Первым на стан к Тыркову наведался Исак Погожий.
— Так вот ты каков, сибирских краев воевода Василей сын Фомин! — несколько напыщенно воскликнул он. — Наслышан. Наслышан. Жить тебе да молодеть, добреть да богатеть, служить-не переслужить… А где Кирила Нечаич? Он вроде при тебе должон быть.
— В Пятницкой церкви с приказными остался, — ответил Тырков. — А ты кто таков будешь? Назовись.
— Воеводой Погожим Исаком Семеновичем зови, не обманешься. Мы с Кирилой старые знакомцы. Он из дьяков в полки рвется, сибирских людей тебе в подмогу решил собрать. Уже и росписи начал делать, да Кузьма Минин его в Ярославле для денежной казны оставил. А у меня человек с пятнадцать, которые на Сибири по службе или по другому делу бывали. Могу их на добровольников, что ты проездом в ближних уездах собрал, поменять. Да у Лукьяна Мясного сибирских татаровей не меньше моих будет, да у других… И вот тебе мой совет по дружбе: Кирилу Нечаича в товарищи к себе забери. Не прошибешься.

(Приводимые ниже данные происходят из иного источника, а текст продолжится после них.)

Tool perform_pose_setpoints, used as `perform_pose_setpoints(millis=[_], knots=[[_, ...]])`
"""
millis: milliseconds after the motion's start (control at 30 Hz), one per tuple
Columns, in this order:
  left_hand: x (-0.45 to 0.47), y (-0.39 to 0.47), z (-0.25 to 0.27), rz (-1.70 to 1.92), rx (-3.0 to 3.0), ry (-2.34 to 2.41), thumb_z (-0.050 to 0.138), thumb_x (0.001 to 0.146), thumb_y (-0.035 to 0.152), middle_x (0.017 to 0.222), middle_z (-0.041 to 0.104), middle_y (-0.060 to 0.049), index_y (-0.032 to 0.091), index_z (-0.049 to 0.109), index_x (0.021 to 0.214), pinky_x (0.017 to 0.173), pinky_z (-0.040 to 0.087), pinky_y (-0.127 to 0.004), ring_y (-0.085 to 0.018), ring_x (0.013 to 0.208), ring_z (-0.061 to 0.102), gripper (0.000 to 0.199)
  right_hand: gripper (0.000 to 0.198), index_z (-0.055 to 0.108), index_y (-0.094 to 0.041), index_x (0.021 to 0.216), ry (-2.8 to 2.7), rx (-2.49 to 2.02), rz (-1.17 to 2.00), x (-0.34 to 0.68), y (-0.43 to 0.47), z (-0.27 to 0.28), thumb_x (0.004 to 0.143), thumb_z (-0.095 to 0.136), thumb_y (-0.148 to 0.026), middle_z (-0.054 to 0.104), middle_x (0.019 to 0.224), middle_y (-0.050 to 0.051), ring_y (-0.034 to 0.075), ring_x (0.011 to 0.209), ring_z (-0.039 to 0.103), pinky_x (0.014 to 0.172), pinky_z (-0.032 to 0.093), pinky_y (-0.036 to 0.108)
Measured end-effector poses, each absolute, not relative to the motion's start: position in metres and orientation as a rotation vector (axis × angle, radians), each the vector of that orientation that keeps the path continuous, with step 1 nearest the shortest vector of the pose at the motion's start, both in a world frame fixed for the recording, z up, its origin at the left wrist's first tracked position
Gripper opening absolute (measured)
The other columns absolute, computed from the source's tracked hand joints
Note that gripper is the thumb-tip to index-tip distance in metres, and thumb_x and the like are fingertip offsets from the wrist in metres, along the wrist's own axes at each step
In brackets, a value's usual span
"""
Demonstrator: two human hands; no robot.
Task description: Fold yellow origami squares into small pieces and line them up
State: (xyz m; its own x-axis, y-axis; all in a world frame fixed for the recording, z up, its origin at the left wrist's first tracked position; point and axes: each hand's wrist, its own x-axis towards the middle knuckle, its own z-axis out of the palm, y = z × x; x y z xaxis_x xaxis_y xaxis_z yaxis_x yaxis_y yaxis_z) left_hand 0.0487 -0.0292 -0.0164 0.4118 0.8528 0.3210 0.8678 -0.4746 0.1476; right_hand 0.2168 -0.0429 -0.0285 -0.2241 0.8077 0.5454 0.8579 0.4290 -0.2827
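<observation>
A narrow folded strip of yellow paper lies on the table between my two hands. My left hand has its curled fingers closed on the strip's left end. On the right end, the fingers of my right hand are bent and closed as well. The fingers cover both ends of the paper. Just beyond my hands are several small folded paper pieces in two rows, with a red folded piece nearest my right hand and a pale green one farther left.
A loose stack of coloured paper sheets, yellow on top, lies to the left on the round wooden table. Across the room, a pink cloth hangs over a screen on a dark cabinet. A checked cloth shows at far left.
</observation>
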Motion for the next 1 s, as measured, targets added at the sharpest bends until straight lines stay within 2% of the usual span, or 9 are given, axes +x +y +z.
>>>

— Заберу, — пообещал Тырков. — Думаю, князь Пожарский против не будет. Я как раз к нему собирался — о своем прибытии доложить.
— И я собирался. Вишь, как все удачно выходит? Вместе и отправимся.
Но тут на верхах подтрусили Федька Глотов и одноглазый чернец, судя по всему, Ананий-скудельник. Выглядел он не лучше Семена Шемелина: лицо и шея иссечены рубцами; мало того, что на месте правого глаза зияла рваная пустота, монашеский куколь едва прикрывал обрубки ушей, а нос был не только перебит, но и свернут набок. Однако когда Ананий вышагнул из седла, оказалось, что он довольно высок и крепок, а руки у него, как лопаты.
— Это что за убогий? — одними губами вышептнул Исак Погожий, но чернец его услышал.